Book Resonances of El Chavo del Ocho in Latin American Childhood  Schooling  and Societies

Download or read book Resonances of El Chavo del Ocho in Latin American Childhood Schooling and Societies written by Daniel Friedrich and published by Bloomsbury Publishing. This book was released on 2017-07-13 with total page 208 pages. Available in PDF, EPUB and Kindle. Book excerpt: El Chavo del Ocho is one of the most influential pieces of popular culture to have hit Latin America in the last 50 years, having, at the peak of its popularity in the mid-1970s, reached an approximate audience of 350 million across the Americas. It is also a rare example of a cultural product that has travelled through Latin America, leaving a lasting impact for several decades.

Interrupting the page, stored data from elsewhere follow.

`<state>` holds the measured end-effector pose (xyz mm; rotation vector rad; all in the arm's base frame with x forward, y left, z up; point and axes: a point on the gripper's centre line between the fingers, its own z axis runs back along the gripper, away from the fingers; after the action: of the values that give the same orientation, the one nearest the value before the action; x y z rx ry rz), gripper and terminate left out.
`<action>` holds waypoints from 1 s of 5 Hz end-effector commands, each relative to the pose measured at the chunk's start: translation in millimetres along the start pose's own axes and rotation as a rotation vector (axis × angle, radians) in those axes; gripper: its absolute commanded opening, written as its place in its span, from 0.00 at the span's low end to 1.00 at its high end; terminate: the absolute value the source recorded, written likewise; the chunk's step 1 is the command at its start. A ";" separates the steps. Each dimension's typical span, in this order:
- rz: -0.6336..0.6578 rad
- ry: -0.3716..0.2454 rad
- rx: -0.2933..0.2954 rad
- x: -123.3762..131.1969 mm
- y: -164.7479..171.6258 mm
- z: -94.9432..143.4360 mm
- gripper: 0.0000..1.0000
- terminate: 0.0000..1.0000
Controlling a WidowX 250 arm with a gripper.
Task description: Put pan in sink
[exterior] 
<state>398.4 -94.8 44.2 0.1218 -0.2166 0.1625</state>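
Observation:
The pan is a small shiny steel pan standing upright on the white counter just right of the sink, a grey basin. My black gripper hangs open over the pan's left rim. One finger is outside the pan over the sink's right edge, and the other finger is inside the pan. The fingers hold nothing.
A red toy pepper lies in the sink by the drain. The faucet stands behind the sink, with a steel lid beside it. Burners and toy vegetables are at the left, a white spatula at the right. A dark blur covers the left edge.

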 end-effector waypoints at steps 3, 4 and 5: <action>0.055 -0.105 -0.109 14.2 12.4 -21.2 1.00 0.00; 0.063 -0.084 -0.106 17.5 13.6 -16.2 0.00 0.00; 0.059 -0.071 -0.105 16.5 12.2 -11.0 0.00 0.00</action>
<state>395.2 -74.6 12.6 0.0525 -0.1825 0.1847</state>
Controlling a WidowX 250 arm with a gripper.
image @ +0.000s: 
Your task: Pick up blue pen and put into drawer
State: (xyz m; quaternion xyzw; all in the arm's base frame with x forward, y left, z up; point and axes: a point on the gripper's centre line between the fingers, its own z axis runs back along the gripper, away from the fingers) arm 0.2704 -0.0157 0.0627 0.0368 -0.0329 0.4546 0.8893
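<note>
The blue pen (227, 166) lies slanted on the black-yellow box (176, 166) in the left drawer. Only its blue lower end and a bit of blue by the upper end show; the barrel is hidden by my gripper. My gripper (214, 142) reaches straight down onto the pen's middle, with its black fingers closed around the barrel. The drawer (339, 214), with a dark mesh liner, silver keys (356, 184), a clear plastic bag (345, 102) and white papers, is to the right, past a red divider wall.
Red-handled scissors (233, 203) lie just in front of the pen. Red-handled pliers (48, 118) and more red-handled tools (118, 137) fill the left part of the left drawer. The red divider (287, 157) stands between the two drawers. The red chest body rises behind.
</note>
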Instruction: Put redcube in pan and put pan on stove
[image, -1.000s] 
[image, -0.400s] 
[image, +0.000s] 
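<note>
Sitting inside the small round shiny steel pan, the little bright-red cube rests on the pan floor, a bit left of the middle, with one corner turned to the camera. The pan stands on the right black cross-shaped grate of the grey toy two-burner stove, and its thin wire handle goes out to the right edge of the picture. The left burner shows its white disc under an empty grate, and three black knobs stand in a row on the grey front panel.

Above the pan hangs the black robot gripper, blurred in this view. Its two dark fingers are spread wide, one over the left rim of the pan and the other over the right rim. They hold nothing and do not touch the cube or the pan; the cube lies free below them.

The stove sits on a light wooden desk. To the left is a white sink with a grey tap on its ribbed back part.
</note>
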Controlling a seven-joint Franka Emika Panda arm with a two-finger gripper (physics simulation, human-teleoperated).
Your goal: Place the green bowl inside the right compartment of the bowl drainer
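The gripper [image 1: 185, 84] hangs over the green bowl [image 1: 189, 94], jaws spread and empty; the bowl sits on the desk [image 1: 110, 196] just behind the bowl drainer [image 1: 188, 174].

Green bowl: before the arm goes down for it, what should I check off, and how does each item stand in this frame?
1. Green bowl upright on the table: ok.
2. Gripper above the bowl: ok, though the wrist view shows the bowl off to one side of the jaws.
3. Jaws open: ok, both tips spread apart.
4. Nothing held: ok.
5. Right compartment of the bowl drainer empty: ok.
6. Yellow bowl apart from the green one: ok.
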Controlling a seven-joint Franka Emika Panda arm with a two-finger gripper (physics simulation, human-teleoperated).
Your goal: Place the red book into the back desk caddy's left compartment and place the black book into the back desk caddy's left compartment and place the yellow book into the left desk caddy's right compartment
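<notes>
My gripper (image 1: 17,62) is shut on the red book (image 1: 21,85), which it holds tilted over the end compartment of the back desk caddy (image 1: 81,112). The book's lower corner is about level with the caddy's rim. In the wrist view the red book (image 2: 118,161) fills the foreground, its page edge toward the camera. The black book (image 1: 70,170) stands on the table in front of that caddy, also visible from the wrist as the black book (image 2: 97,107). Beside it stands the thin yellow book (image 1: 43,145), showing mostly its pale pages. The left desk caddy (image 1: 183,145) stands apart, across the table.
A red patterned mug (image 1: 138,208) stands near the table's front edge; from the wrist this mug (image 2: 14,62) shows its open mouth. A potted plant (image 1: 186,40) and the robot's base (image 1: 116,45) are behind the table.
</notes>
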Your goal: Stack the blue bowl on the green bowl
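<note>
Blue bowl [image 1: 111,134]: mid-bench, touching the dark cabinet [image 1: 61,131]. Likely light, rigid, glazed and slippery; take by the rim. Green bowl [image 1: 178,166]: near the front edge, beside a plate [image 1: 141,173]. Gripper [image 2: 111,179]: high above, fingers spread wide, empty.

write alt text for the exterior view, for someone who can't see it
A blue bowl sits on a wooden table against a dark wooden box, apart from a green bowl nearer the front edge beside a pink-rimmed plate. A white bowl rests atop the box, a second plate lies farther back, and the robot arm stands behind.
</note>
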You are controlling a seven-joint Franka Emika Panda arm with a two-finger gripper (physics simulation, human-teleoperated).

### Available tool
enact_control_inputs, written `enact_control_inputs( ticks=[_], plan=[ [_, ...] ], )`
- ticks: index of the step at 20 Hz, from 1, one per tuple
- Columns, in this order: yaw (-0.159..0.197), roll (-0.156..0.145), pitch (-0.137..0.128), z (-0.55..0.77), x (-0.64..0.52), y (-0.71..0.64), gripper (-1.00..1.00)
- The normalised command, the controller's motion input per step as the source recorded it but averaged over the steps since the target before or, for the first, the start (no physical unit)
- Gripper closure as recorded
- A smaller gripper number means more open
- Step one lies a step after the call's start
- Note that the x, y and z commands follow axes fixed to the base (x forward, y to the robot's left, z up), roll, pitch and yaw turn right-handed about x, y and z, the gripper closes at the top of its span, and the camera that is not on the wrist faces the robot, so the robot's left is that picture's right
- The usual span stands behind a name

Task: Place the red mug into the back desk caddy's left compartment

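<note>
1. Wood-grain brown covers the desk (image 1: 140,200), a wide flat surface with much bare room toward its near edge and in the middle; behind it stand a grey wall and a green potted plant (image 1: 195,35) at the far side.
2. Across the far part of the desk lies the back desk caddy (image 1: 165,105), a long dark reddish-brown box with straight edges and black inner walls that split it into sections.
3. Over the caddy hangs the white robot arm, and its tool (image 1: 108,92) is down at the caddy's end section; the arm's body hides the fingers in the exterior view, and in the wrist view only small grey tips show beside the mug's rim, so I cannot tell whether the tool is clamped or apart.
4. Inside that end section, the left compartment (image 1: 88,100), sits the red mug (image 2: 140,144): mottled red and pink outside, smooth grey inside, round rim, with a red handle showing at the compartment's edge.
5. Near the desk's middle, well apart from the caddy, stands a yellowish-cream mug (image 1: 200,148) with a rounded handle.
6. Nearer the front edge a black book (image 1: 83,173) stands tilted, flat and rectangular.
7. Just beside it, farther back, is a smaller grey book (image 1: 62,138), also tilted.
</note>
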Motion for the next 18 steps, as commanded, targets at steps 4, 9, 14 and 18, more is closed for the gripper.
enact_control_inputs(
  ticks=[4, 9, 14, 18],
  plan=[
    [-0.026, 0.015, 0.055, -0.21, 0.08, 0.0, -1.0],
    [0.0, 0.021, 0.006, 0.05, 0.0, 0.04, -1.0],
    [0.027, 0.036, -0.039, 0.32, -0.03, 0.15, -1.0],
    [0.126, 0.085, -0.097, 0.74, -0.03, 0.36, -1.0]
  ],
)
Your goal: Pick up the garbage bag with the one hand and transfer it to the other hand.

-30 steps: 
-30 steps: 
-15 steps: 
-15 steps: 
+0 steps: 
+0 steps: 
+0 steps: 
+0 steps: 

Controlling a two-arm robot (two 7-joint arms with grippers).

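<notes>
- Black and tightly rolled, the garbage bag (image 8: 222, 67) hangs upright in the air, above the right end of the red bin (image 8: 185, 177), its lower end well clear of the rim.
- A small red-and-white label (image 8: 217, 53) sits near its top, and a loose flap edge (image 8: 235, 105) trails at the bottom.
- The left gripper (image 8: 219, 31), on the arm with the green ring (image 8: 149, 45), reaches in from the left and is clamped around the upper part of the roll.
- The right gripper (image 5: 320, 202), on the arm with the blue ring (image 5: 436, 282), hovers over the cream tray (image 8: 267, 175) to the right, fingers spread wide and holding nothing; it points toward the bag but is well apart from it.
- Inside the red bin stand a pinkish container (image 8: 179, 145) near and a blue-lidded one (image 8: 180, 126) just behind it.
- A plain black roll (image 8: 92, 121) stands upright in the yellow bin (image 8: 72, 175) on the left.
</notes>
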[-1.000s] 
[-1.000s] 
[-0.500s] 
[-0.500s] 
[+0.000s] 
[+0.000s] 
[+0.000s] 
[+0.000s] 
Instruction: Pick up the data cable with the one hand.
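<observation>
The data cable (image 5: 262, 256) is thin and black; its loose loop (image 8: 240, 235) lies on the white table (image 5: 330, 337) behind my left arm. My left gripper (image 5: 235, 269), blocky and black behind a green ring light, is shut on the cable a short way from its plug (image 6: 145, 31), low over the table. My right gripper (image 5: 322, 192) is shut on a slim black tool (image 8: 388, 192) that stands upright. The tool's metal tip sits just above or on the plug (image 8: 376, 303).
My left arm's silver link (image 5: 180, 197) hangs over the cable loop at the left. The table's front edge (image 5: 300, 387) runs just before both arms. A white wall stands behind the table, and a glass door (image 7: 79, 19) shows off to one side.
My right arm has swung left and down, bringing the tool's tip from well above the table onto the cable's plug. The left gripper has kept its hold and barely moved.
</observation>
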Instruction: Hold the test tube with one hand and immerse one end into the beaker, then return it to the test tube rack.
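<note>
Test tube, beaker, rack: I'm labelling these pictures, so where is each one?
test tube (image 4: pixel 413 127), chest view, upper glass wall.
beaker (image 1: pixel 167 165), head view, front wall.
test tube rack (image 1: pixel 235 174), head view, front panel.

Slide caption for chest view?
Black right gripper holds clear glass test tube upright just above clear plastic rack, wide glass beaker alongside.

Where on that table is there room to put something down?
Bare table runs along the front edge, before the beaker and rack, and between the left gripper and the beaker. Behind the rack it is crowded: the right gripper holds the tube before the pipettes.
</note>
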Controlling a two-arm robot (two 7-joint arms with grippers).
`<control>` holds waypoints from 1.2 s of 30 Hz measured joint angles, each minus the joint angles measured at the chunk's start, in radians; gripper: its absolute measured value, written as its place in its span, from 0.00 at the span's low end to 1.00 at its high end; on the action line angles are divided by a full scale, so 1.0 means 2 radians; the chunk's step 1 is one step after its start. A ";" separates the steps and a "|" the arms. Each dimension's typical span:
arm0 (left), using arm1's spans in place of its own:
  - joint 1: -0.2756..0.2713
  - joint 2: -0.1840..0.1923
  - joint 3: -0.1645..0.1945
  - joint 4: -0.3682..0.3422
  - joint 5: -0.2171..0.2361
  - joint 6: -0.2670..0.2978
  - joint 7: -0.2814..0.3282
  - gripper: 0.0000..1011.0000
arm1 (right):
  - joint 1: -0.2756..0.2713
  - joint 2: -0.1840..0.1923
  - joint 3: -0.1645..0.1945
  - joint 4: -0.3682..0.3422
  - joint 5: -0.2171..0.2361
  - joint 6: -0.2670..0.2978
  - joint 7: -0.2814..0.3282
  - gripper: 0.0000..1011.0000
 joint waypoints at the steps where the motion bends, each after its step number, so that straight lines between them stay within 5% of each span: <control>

Resonances of El Chavo del Ocho in Latin American Childhood, Schooling, and Societies analyses the phenomenon of El Chavo, and its images of schooling and childhood, Latin American-ness, class and experience. With contributions from scholars emerging from or based in countries including Brazil, Mexico, Chile, Puerto Rico, Argentina, Venezuela, Colombia and the US, the book combines reflections from a variety of international perspectives without attempting to compare or reach consensus on any ultimate meaning(s) of the work. The book explores themes such as images of schooling and childhood, romantization of poverty, the prevalence of non-traditional families and the bordering cynicism towards the economic structures and inequalities which, some argue, make the show transgressive and quite uniquely Latin American. Investigating the connection between visual culture studies and transcultural curriculum studies, this innovative title provides scholars with original new insights into conceptualizing childhood, schooling and society in Latin America.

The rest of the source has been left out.